* [PROBLEM STATEMENT]:
What you write must be the listing below in full, word for word, minus its pictures.

* [COLLECTED MATERIAL]:
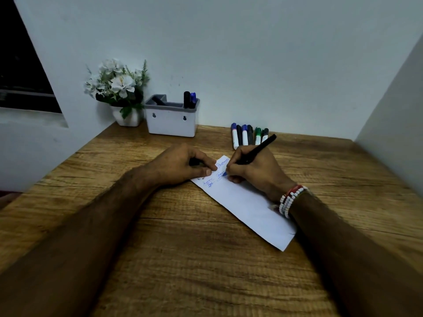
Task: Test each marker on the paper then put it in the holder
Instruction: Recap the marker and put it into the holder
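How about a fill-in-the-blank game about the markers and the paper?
1. The right hand writes on the paper with a marker that leaves ____ ink.
2. The ____ flowers stand left of the holder.
3. Spare markers lie in a row on the table, to the ____ of the holder.
Missing words: blue, white, right.

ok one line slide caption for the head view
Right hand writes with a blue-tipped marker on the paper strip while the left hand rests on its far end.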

* [EXERCISE OUTPUT]:
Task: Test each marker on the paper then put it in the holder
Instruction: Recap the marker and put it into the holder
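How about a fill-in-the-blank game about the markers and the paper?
1. The right hand writes on the paper with a marker that leaves ____ ink.
2. The ____ flowers stand left of the holder.
3. Spare markers lie in a row on the table, to the ____ of the holder.
Missing words: blue, white, right.

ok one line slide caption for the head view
Right hand writes with a blue-tipped marker on the paper strip while the left hand rests on its far end.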

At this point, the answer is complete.